The FRAP assay is more useful as it measures antioxidants directly than other assays which measure the inhibition of free radicals. The FRAP assay measures the electron-donating capacity of antioxidants, which reduces ferric iron to ferrous iron (Fe3 + to Fe2+). In FRAP assay, the antioxidant compounds reduce ferric tripyridyltriazine (Fe (III)-TPTZ) to a blue-colored ferrous tripyridyltriazine (Fe (II)-TPTZ), which is measured spectrometrically at 593 nm. Previous studies revealed that the FRAP of n-butanol fraction of Fusarium sp. JZ-Z6 was 308.26 ± 13.66 μM at 1.60 mg/mL and ethyl acetate fraction was 327.35 ± 67.48 μM, while the present study revealed that rutin standard (50 μg/mL) showed higher FRAP activity than ethyl acetate extract followed by chloroform extract, n-butanol extract, and methanol extract. The absorbance increased with the increase in FRAPS activity of C. cupreun extracts. In FRAP activity, there was a strong correlation between ethyl acetate and n-butanol extracts of C. cupreum (r2 = 0.99, P = 0.0001).
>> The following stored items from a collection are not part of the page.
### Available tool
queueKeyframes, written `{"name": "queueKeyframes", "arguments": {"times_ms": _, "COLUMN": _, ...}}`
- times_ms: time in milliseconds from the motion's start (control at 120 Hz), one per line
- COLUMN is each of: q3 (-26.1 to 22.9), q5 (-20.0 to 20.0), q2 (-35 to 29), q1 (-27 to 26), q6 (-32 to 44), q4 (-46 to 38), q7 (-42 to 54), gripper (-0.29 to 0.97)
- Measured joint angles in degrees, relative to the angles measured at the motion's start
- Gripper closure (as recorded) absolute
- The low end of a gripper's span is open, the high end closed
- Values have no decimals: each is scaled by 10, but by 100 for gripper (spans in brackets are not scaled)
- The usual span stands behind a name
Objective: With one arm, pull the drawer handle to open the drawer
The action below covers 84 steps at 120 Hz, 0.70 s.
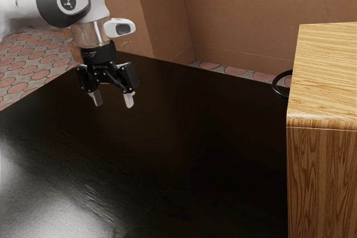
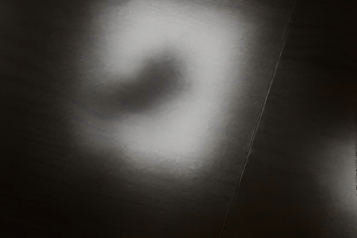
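Gripper (image 1: 113, 102) spread wide, holding nothing, one wooden cabinet (image 1: 323, 132), one black handle (image 1: 274, 86), well apart.

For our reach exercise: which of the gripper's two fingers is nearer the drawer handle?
The finger on the exterior view's right; the handle lies that way.

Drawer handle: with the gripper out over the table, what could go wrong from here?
1. The handle shows partly past the edge of the cabinet; the open gripper, over the table toward the exterior view's left, might clip that edge reaching round.
2. The handle looks like a thin loop, so the fingers could close beside it or slip off while pulling.
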Motion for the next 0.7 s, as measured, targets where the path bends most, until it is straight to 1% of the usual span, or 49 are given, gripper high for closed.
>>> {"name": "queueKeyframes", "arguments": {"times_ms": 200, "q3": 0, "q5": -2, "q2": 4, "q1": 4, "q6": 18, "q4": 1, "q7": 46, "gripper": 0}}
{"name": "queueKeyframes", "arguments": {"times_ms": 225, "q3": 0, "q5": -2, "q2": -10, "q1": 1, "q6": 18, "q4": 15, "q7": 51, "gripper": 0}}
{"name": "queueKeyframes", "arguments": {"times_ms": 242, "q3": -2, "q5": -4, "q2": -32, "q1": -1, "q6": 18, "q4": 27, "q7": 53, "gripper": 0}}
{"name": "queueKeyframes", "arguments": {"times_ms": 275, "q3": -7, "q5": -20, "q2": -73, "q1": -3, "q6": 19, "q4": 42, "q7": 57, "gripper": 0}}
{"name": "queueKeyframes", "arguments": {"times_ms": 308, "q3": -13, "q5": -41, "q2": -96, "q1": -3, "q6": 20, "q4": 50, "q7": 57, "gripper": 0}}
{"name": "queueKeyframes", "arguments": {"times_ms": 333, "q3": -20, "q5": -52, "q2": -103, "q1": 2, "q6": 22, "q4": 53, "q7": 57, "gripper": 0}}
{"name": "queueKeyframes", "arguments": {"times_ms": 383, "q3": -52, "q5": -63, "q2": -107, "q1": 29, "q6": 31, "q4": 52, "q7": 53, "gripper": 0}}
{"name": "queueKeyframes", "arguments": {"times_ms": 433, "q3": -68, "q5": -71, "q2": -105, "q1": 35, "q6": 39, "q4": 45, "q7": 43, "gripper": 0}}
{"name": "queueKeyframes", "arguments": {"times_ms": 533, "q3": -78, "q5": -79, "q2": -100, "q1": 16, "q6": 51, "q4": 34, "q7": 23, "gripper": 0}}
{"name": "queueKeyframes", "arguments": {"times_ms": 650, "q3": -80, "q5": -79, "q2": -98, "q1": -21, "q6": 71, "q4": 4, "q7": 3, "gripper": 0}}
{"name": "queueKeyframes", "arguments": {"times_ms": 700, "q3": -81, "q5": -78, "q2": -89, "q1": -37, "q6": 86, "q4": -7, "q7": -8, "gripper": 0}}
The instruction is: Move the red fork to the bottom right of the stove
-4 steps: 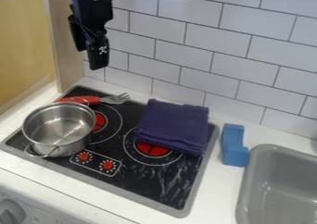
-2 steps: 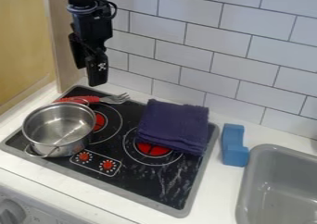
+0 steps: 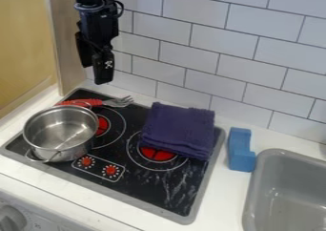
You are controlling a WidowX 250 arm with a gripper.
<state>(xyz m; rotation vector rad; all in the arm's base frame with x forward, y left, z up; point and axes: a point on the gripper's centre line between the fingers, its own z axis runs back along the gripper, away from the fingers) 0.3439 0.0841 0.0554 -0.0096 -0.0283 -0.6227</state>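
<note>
Red fork (image 3: 92,102) ungrasped at far left of stove (image 3: 140,184); pick-up and near-right placement remain; end effector (image 3: 100,76) open or closed, I cannot tell.

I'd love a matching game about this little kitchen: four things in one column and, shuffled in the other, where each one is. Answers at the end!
Things
1. Silver metal pot
2. Red-handled fork with metal tines
3. Folded purple cloth
4. Blue block with a notched side

Places
A. Partly covering a red burner centre
B. On the white counter, beside the grey sink
C. At the front left of the black stove
D. At the back left of the stove

Right pairs: 1-C, 2-D, 3-A, 4-B
</note>
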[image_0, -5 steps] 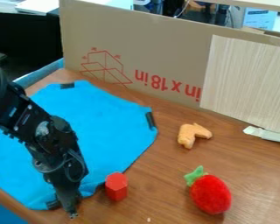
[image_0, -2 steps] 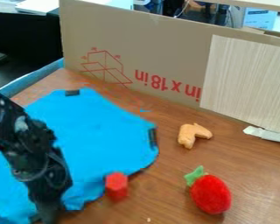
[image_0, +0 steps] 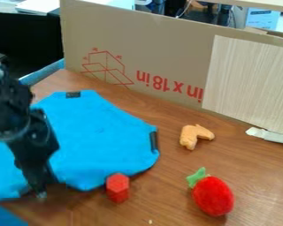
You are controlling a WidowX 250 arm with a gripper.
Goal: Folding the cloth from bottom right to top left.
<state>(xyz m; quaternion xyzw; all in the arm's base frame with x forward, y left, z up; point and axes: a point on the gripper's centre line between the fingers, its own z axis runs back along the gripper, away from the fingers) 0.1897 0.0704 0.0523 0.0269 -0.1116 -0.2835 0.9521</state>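
Blue soft cloth (image_0: pixel 102 137): matt, lightly wrinkled. Brown wood-grain counter (image_0: pixel 167 205): smooth, faint sheen. Brown cardboard panel (image_0: pixel 162 48), far side: matt, flat. Pale wood-grain sheet (image_0: pixel 250 84), right: matt, fine streaks. Red hexagonal block (image_0: pixel 117 189): smooth, flat-faced. Red plush-like strawberry (image_0: pixel 213 197) with green top, near right: fuzzy, matt. Black hand (image_0: pixel 41 194): mostly matt.

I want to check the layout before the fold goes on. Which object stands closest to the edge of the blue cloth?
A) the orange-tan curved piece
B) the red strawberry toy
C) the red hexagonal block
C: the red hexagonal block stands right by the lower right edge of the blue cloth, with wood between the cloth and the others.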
In PFRAP assay, reaction mixture changes color from yellow, blue, or green depending on the antioxidant capacity of the extract. The antioxidant compounds upon reacting with potassium ferricyanide produce potassium ferrocyanide (Fe3+→ Fe2+). The potassium ferrocyanide further reacts with ferric chloride, which leads to the formation of ferric–ferrous complex, which can be measured at 700 nm spectrophotometrically. In reducing power measurement, ethyl acetate extract showed higher reducing power followed by n-butanol and chloroform, whereas methanol showed lower reducing power. However, the reducing power was less in all C. cupreum extracts as compared to that of rutin standard. The superoxide free radical acts as a precursor for various types of reactive species, which contributes in various diseases. The superoxide radical can be neutralized by superoxide dismutase. A previous study showed that ethanol extract of Armillaria mellea, Calocybe gambosa, Clitocybe odora, and Tricholima giganteum posses PFRAP activity with IC50 value of 17.13, 11.46, 3.63, and 2.2 μg/mL, respectively. In the present study, higher PFRAP was found in rutin followed by ethyl acetate, chloroform, n-butanol, and methanol extract at 50 μg/mL. In reducing power measurement, a strong correlation was obtained between ethyl acetate and n-butanol extracts of C. cupreum (r2 = 0.99, P = 0.0001). The antioxidant compounds in the reaction mixture reduce the purple chromogen radical DPPH to a hydrazine which is pale yellow and is measured spectrometrically at 517 nm. The more is the yellow color formation, the more is the AA of the extract. Previous studies have used DPPH scavenging assay for the evaluation of AA from secondary metabolites from the fungus Cerrena unicolor (ex-LMSI, ex-LMSII, and ex-LMIII) with IC50– 20.39 μg/mL (ex-LMSI), 64.14 μg/mL (ex-LMSII), and 49.22 μg/mL (ex-LMSIII), whereas for standard trolox IC50–63.69 μg/mL and for ascorbic acid IC50– 41.25 μg/mL. In the present study, DPPH scavenging activity was highest in ethyl acetate extract (36.13%) followed by n-butanol (24.17%), chloroform extract (15.04%), and methanol extract (4.71%). A strong correlation was observed between ethyl acetate and n-butanol extracts of C. cupreum (r2 = 0.98, P = 0.005).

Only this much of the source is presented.